Regardless, the last 7 sessions have been some of the funnest of my life, the problem drip feeds a happy feeling inside me as i bounce around through its bizzare moves, footless swings, kneebar! and brute power crux. It’s not sharp and it is simply a matter of crushing it. It’ll feel easy to world bouldering beasts as if you are comfy on the crux holds it’ll come together fast. Initially I wasn’t comfy, far from it, the crux holds felt small at first and way too close together. Half pad sidepulls which are barely incut would be mean at rubicon, but this crag is waay meatier and the wall is just over 50 degreees overhanging i think. Sufficed to say they required some manningTFU. As a result there’s now 5% less of me walking round the world since i first tried this (and i’m still far from ripped compared to my contemporaries). 4 weeks on the fingerboard helped a lot too. Suddenly the sidepulls were crushable, and i was bloody loving it.

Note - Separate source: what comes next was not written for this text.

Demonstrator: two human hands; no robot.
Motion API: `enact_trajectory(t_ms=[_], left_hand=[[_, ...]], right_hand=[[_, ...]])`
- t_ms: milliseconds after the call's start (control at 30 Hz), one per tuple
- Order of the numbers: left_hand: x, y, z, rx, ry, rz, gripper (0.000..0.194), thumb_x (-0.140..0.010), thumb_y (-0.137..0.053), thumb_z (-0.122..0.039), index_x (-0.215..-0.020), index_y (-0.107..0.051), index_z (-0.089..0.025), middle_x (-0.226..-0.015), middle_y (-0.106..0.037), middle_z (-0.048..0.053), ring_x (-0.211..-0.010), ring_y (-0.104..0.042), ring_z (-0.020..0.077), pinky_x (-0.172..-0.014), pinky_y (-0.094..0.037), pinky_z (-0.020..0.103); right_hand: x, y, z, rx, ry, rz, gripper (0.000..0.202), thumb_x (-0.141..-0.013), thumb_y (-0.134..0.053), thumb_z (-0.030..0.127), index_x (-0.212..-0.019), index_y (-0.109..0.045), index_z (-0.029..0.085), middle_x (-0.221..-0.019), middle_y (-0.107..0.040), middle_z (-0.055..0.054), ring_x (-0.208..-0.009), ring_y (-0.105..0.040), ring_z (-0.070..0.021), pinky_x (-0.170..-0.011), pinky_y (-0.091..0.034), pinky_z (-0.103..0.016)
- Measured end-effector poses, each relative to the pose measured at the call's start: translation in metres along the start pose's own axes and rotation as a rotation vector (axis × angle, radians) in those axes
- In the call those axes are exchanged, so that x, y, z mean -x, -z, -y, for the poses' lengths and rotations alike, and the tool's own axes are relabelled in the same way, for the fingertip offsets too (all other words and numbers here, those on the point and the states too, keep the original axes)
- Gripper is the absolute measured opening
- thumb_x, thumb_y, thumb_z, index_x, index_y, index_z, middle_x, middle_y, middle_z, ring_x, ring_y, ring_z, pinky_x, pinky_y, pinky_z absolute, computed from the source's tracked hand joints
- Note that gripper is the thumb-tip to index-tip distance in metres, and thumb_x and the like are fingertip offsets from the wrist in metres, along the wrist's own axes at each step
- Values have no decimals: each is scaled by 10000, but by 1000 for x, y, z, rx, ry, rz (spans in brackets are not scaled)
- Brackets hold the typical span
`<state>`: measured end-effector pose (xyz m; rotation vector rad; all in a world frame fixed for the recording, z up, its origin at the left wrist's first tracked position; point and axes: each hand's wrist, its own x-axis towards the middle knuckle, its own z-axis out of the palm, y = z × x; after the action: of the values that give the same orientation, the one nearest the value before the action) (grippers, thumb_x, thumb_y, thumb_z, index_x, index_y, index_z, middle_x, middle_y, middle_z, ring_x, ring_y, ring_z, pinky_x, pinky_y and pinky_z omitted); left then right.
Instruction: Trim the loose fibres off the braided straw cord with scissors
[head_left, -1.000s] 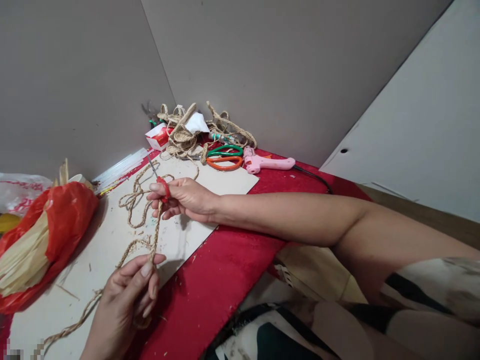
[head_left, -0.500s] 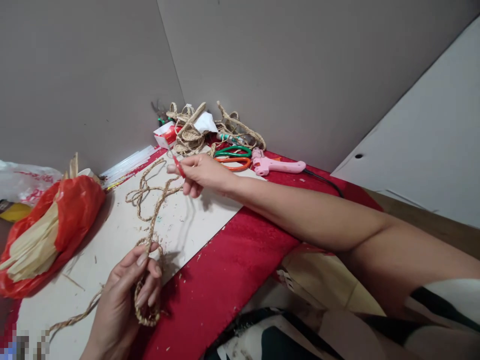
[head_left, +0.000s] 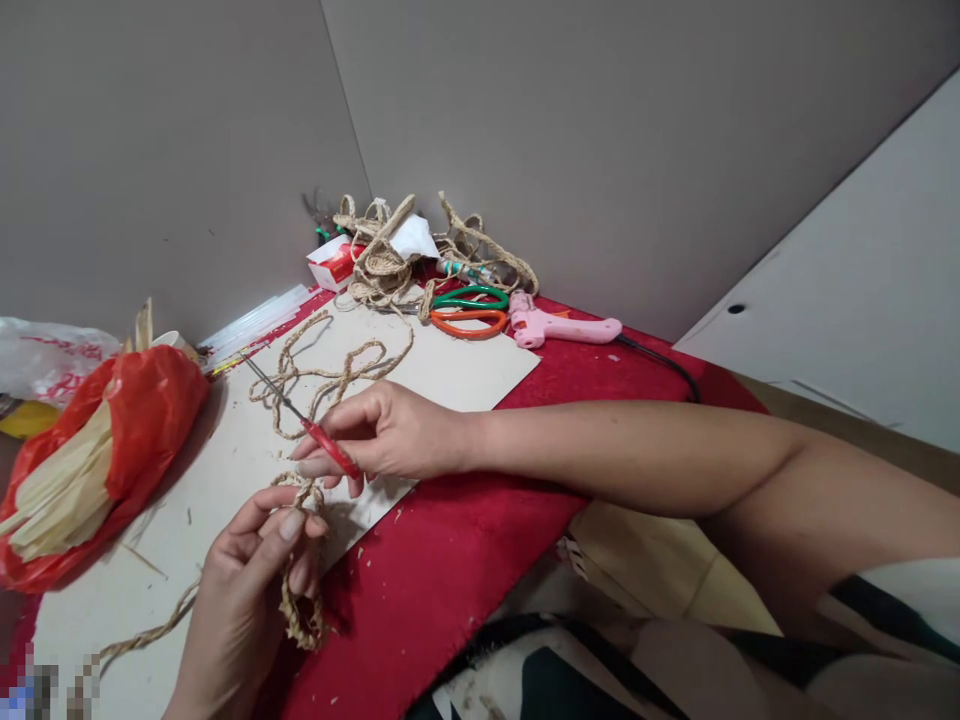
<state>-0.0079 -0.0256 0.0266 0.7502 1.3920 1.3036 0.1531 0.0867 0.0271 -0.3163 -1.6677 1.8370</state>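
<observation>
Fingers and thumb of my left hand (head_left: 259, 560) pinch a braided straw cord (head_left: 302, 620), part of which hangs in a loop below them. Just above and to the right, my right hand (head_left: 375, 435) is closed on small scissors with red handles (head_left: 334, 450). Their thin blades point up and left over the pale board. The right fingertips are close beside the cord at the left hand; whether they touch it is hard to tell. More cord (head_left: 367, 360) lies curved on the board beyond the hands.
A pale board (head_left: 480, 375) lies on a red cloth (head_left: 450, 540). Behind are a cord pile (head_left: 382, 260), green- and orange-handled scissors (head_left: 471, 322) and a pink glue gun (head_left: 562, 325). A red bag with straw (head_left: 161, 410) stands left, near clear sticks (head_left: 259, 322).
My right hand has come down and nearer to my left hand. The red scissors now show clearly with their blades pointing up and left. The left hand has barely moved.
</observation>
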Motion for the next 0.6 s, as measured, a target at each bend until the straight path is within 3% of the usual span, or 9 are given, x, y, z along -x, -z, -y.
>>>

The Kneebar on this problem also heralds a new era for faggotry (and a BIG thankyou to Busby and Pete Whittaker for sorting me out with a fiveten prototype kneebar pad, which is wicked), As without the kneebar the problem would qualify as UK font 8C, and that is not a grade which should ever be bandied about without acknowledging the mighty G. With it the problem is not only possible but it could even be 8B. As yesterday Ned (Beta Destroyer) Feehally found some slightly easier beta for the last move which was the secret to success (that and perfect conditions and the fact that I felt well light) but this has certainly dropped the problem from mid-high 8B+ (the last attempt in the video shows me getting painfully close this way) to low 8B+ possibly even 8B. All i am waiting for now is the opinion of the Dark Lord of british bouldering, the mighty Adams (we have a history of ruining each others problems with better beta). Between the 3 of us we have done 95% of the peak 8′s and we are differently skilled so if it has any more secrets they won’t hide for long. Unless new beta comes to light, this is a safe bet for the hardest problem in the peak. And more importantly it’s massive, steep, totally independent and not even a sitter.

In other news, me Ned and Luke nipped out to burbage on tuesday the day after my last session on this and my ticks for the day include happily ever after (7A+? flash) Nefertiti (7A flash) Navana (7A? ground up) living in oxford 7B? bouldered ground up above pads. Ned’d trained in the morning and left to go back for some more training in the avo, i stuck about and spotted Luke whilst he walloped Boyager, this gave me the inspiration i needed to wallop Voyager, first try of the day, i’d had 3 very short (3-5goes) sessions on this in predominantly bad conditions (think shirts off and shorts) before going to Italy 2 weeks ago and had ripped a huge flapper. But sufficed to say it felt rather different to Dandelion Mind, it is only hard due to its sharpness, the actual physicality of the moves is nothing special. SkinB more than 8B. which is gritstone’s style i guess, skin, knack and luck. Either way it has been eclipsed by how happy I am to have fulfilled a life goal of finding, working and realizing long held personal pipe dream. To me it embodies what hard bouldering should be about. Pulling like a mule and appropriating failure.

The UK waits years for decent, non eliminate, big, independent 8B+ blocs and two come along at once! (7 of 9)

I celebrated with some positive reinforcement via my stomach, after bouncing around the foundry with the warm smug fuzziness of success inside me.